The government raised power tariff in September 2015 and the new move came within two years leaving hardly any credible justification, except for more money for running a lavish government. The power sector is not subsidized any more that the government needs more money to overcome the losses. But it is paying several times higher power tariff to private producers in unsolicited projects to make them rich. For government leaders and bureaucrats it also offers opportunity to get richer.
It appears that Bangladesh Energy Regulatory Commission (BERC) has ignored all protest that stakeholders including political leaders, Bangladesh Consumers Association (BCA) and representatives of chamber bodies and trade associations made when it held the so-called public hearing from September 25 to October 5. The hearing was just eyewash like every other occasion while the BERC faithfully works to implement the government plan. This time also it sidetracked factual objections as it announced new tariff hike on Thursday to be effective from December 1. Surprisingly, the tariff hike will be effective only at retailers level; not at distribution level.

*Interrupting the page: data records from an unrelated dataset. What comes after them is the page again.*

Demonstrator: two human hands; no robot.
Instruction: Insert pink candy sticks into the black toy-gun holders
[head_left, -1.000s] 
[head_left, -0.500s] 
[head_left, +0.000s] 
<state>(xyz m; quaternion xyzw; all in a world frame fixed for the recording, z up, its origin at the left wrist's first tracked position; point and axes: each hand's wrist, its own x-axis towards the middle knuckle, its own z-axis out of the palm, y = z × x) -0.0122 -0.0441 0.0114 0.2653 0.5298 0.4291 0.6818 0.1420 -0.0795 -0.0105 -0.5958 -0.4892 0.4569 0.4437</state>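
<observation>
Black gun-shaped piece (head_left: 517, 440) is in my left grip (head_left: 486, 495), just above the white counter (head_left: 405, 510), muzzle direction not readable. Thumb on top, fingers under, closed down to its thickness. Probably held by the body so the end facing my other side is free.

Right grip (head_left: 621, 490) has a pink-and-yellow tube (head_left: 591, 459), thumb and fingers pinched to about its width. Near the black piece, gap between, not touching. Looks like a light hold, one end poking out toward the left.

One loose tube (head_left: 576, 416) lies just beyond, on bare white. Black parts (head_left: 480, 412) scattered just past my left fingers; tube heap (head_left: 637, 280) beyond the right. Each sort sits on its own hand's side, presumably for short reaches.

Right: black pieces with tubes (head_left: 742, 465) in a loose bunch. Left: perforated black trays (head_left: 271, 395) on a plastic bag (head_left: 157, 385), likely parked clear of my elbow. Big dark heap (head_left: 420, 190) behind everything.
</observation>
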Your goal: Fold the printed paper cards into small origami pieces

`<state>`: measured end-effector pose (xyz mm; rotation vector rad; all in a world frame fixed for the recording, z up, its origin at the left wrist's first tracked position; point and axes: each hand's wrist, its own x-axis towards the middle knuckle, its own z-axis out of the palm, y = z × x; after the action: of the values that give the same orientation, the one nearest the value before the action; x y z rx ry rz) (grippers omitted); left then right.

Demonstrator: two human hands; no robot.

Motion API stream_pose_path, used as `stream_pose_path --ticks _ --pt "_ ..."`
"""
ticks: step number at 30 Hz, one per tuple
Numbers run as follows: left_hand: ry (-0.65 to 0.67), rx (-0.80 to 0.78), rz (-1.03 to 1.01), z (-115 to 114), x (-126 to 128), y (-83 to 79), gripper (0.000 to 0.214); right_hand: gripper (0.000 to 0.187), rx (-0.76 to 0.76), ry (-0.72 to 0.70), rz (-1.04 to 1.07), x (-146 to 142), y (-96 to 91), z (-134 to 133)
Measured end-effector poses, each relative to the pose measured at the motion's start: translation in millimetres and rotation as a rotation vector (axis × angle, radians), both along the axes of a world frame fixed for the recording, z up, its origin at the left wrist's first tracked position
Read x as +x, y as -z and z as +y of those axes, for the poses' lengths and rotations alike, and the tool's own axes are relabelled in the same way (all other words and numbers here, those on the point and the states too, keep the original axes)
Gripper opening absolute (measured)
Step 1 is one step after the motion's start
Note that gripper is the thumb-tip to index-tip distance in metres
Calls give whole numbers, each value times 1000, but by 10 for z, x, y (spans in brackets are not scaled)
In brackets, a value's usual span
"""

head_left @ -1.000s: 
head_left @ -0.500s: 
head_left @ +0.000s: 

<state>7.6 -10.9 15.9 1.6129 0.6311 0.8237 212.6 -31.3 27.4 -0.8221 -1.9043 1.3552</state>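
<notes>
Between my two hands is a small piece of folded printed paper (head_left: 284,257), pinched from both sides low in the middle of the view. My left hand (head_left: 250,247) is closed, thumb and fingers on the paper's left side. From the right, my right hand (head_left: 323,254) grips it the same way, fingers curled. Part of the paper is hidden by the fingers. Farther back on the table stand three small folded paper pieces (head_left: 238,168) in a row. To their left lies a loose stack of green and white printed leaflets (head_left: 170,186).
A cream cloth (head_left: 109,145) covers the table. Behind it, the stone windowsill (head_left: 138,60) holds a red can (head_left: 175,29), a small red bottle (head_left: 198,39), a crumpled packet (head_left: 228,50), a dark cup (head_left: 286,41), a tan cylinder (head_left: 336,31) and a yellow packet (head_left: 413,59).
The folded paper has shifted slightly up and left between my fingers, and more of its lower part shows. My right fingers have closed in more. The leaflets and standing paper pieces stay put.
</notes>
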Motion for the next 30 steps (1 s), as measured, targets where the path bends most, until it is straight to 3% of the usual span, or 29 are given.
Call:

As per the new tariff rate, household consumers will have to pay Tk 4.00 per unit for a total monthly usage of 0-75 units. They will have to pay Tk 5.45 per unit for using 76-200 units, Tk 5.70 per unit for 201-300 units. At the highest consumers will have to Tk 10.70 per unit for using more than 600 units a month. Lifeline household users (0-50 units) will be billed at Tk 3.50 per unit. Irrigation pumps will be charged at Tk 4.00 per unit
The question is why the government is forcing consumers to take extra load every time without improving governance in the power sector which is marred with high corruption. Stealing electricity by employees for giving illegal connection is a regular phenomenon. Under billing for people bribing field employees is common and waste of resources with inflated purchase bills is taking away the bigger chunk of income. It is not justified to force users to pay for it. We must say a government eager to make people’s life better or at least not to overload their life with hefty electricity bill, can’t do it.